One young Catholic—sincere and searching for the truth but not quite sure what truth is—recently told me that young people are leaving the Church in droves because they “don’t feel the Church loves us…present company excepted, of course.”

It was for this purpose—to reach out to evangelize youth, demonstrating Mother Church’s love for them and their salvation—that Blessed John Paul II established WYD.  Over the decades, the media’s images of all of those young people—millions in some instances—traveling to distant locales to unite in prayer, to be catechized, and to participate in the Sacraments of Penance and the Eucharist—has been edifying for many Catholics and especially members the Curia who are already preparing for the next WYD in Poland.

PF Rio

But, there’s another aspect of  WYD that isn’t being reported and discussed, one that casts a shadow over WYDs, in general, and raising the question “Should WYD be held?”, in particular.

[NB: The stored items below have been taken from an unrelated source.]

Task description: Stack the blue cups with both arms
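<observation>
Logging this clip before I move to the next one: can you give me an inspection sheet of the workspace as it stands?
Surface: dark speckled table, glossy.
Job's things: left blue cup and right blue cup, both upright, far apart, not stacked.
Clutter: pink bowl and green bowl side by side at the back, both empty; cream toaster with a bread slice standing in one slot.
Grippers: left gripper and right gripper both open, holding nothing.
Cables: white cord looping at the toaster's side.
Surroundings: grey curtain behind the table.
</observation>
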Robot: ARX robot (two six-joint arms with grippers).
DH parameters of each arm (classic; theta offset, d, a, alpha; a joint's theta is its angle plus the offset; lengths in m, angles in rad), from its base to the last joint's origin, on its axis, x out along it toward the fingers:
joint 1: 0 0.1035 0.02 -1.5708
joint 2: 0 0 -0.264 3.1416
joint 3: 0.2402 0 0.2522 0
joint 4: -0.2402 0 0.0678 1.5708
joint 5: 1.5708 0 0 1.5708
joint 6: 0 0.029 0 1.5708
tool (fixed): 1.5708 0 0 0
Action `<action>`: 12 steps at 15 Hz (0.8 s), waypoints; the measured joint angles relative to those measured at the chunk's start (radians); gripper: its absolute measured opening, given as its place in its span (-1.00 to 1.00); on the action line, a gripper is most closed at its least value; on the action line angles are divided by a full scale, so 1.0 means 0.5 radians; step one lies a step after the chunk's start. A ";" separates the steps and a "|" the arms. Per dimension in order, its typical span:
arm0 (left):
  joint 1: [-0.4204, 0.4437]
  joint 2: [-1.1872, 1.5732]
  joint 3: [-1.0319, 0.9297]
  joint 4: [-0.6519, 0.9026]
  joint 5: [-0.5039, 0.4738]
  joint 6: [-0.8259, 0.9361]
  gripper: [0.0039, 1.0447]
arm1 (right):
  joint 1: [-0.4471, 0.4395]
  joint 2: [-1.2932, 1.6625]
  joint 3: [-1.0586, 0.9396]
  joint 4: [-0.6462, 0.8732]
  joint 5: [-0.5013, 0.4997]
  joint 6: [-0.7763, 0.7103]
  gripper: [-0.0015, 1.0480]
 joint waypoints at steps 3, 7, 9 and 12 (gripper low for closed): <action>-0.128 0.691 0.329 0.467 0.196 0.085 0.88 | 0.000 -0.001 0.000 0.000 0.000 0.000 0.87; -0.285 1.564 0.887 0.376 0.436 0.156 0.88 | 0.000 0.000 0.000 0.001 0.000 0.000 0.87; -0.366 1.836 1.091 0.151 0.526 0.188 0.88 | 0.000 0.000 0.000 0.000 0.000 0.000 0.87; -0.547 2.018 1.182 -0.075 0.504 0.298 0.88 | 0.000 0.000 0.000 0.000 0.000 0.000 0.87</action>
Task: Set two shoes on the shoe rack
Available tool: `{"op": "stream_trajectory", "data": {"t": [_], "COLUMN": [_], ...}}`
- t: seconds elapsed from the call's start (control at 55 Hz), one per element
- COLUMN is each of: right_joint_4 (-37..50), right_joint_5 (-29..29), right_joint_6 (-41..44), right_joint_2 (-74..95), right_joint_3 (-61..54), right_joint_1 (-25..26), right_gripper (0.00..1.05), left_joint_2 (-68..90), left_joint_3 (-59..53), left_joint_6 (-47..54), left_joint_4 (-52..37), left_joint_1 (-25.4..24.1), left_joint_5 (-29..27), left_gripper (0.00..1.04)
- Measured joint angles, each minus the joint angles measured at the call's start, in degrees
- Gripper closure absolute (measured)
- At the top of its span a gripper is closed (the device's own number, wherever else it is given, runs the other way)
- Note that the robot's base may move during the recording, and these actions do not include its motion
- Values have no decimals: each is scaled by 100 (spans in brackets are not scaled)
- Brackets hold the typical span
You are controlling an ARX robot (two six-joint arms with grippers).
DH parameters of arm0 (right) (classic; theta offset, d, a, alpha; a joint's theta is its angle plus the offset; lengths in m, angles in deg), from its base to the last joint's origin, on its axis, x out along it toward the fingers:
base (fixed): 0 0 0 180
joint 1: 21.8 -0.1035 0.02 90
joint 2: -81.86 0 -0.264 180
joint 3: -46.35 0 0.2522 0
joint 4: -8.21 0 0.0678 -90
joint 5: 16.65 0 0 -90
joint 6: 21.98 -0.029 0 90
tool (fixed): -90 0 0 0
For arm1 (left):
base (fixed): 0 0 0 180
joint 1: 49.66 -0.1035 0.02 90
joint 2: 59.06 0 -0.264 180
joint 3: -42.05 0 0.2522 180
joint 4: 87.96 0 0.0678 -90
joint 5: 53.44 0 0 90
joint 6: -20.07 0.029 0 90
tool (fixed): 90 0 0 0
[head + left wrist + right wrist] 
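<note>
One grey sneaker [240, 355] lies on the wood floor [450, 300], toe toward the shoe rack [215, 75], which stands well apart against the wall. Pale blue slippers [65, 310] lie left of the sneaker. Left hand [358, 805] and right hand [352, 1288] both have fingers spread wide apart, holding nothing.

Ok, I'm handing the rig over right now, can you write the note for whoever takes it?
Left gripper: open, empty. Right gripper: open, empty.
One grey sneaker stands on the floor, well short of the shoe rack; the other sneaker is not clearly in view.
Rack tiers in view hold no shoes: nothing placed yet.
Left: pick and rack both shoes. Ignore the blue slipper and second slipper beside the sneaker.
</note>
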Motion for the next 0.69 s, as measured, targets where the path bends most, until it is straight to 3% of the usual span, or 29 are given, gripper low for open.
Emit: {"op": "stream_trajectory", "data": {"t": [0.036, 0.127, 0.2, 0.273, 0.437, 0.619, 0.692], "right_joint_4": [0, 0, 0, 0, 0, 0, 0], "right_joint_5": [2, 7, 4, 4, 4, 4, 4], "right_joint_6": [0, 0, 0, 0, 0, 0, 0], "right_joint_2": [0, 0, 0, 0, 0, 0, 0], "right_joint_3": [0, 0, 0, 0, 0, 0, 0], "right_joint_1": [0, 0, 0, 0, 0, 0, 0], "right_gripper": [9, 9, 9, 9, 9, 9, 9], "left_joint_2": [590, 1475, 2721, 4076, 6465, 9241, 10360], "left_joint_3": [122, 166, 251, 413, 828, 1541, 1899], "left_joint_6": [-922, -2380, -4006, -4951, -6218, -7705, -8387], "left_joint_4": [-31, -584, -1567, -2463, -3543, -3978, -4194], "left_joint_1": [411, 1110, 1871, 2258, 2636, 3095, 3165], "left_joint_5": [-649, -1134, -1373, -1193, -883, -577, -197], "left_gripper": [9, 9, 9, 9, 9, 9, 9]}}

In “The Downside of World Youth Day,” Connor Malloy describes some of what’s not being reported.  For example, large group sessions dedicated to catechesis—two featuring Cardinals O’Malley and Dolan—didn’t have their desired effect upon the audience.  The problem? Everything else competing for the audience’s attention.  At the opening Mass, Malloy notes:

…hordes of pilgrims were wandering around, popping in at food tents and taking pictures of Copacabana Palace during the Consecration. It was beyond easy to take one’s eyes off the ball, and this identity crisis—between being a pilgrim and being a tourist—presented a constant struggle.

This is nothing new.  Malloy tells of an author who related that, following WYD 2000 in Rome, “mounds of used condoms were reportedly found scattered on the grounds—a most eloquent monument to relativism.”

For Malloy, this detachment, those distractions, and the immoral behavior raise two questions: Are we serious about the faith? And, what faith are we spreading?  He answers:

When contemplating the emerging Catholic youth, the target audience of WYD 2013, one has to ask, with what they have already witnessed in their lives from cultural, domestic, economic, and social perspectives—from Hollywood, secularism, capitalism, and the iPhone—how much of a role does Catholicism really play in their everyday lives? And what kind of Catholicism is it, anyway? Because from what I saw in Rio, for many there is a wink-wink, “do as I say not as I do” mentality about the Catholic faith.

Looking with an unvarnished eye at these papal spectacles and what they have become in some ways,  have they outlived their purpose?  Arguably, there may be better ways to evangelize Catholic youth.

More substantively, are those outdoor liturgies a disservice to the Eucharist?  Is Mass to be a spectacle—pulsating with dyathrambic rhythms to which the congregants bump and grind while slurping down a latté—or is the Mass  a sacrament—an encounter with the Living God?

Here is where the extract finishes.